»»

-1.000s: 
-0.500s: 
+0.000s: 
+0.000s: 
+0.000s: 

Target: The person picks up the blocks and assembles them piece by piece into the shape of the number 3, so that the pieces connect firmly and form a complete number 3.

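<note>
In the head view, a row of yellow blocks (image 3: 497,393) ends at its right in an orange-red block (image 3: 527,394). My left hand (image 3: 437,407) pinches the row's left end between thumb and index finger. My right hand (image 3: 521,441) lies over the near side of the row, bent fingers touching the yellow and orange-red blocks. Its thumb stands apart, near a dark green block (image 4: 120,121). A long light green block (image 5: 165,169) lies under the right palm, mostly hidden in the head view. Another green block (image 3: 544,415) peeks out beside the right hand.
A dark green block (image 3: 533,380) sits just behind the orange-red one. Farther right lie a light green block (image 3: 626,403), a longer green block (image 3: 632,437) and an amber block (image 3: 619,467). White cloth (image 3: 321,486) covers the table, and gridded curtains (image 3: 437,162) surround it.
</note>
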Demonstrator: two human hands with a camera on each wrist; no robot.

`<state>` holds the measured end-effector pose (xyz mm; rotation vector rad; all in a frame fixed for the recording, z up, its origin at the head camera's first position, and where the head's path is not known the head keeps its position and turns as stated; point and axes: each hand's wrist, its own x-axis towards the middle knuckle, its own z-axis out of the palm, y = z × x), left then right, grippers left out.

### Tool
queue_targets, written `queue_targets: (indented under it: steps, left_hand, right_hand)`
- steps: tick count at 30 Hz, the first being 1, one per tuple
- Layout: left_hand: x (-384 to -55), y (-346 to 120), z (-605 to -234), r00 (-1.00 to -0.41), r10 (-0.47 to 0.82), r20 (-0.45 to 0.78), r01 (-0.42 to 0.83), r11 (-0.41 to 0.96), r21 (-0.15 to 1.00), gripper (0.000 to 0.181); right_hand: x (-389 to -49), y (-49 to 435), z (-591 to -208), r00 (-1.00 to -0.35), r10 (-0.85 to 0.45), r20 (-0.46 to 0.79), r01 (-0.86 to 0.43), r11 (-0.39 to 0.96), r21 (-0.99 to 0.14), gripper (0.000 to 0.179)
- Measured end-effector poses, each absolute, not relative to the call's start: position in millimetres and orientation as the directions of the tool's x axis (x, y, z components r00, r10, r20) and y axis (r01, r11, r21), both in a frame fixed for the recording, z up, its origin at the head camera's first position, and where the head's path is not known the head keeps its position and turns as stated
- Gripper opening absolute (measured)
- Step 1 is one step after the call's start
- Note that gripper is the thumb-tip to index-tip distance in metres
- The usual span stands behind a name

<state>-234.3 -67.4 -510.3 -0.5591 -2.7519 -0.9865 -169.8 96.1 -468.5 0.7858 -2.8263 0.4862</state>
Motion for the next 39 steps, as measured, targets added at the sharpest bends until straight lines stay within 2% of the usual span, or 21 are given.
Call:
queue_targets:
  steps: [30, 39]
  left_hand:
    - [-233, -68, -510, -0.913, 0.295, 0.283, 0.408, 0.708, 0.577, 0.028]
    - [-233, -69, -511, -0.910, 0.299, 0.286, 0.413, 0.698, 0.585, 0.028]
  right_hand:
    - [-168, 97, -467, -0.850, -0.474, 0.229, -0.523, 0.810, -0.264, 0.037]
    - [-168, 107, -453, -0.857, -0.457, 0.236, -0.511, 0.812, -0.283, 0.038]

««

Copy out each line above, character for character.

-1.000s: 
-0.500s: 
+0.000s: 
+0.000s: 
+0.000s: 

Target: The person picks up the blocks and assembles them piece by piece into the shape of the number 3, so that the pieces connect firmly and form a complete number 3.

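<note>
In the head view, a row of yellow blocks (image 3: 497,393) ends at its right in an orange-red block (image 3: 527,394). My left hand (image 3: 437,407) pinches the row's left end between thumb and index finger. My right hand (image 3: 521,441) lies over the near side of the row, bent fingers touching the yellow and orange-red blocks. Its thumb stands apart, near a dark green block (image 4: 120,121). A long light green block (image 5: 165,169) lies under the right palm, mostly hidden in the head view. Another green block (image 3: 544,415) peeks out beside the right hand.
A dark green block (image 3: 533,380) sits just behind the orange-red one. Farther right lie a light green block (image 3: 626,403), a longer green block (image 3: 632,437) and an amber block (image 3: 619,467). White cloth (image 3: 321,486) covers the table, and gridded curtains (image 3: 437,162) surround it.
</note>
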Demonstrator: two human hands with a camera on each wrist; no robot.

`<state>` holds the measured end-effector pose (xyz mm; rotation vector rad; all in a frame fixed for the recording, z up, its origin at the head camera's first position, and where the head's path is not known the head keeps its position and turns as stated; point and axes: each hand's wrist, its own x-axis towards the middle knuckle, its own z-axis out of the palm, y = z × x), left then right, grippers left out.

### Tool
queue_targets, written `queue_targets: (indented under it: steps, left_hand, right_hand)`
- steps: tick count at 30 Hz, the first being 1, one per tuple
- Layout: left_hand: x (-384 to -55), y (-346 to 120), z (-605 to -234), r00 (-1.00 to -0.41), r10 (-0.47 to 0.82), r20 (-0.45 to 0.78), r01 (-0.42 to 0.83), r11 (-0.41 to 0.96), r21 (-0.15 to 1.00), gripper (0.000 to 0.181); right_hand: x (-389 to -49), y (-49 to 435), z (-591 to -208), r00 (-1.00 to -0.35), r10 (-0.85 to 0.45), r20 (-0.46 to 0.79), r01 (-0.86 to 0.43), r11 (-0.39 to 0.96), r21 (-0.99 to 0.14), gripper (0.000 to 0.179)
- Measured end-effector poses, each absolute, not relative to the call's start: position in millimetres and orientation as the directions of the tool's x axis (x, y, z components r00, r10, r20) and y axis (r01, r11, r21), both in a frame fixed for the recording, z up, its origin at the head camera's first position, and where the head's path is not known the head keeps its position and turns as stated
- Gripper opening absolute (measured)
- Step 1 is one step after the call's start
- Note that gripper is the thumb-tip to index-tip distance in metres
- The usual span stands behind a name

<state>-234.3 -67.4 -510.3 -0.5591 -2.7519 -0.9865 -169.8 96.1 -468.5 0.7858 -2.8263 0.4862</state>
Motion for the next 39 steps, as measured, targets added at the sharpest bends until straight lines stay within 2% of the usual span, or 21 are given.
Call:
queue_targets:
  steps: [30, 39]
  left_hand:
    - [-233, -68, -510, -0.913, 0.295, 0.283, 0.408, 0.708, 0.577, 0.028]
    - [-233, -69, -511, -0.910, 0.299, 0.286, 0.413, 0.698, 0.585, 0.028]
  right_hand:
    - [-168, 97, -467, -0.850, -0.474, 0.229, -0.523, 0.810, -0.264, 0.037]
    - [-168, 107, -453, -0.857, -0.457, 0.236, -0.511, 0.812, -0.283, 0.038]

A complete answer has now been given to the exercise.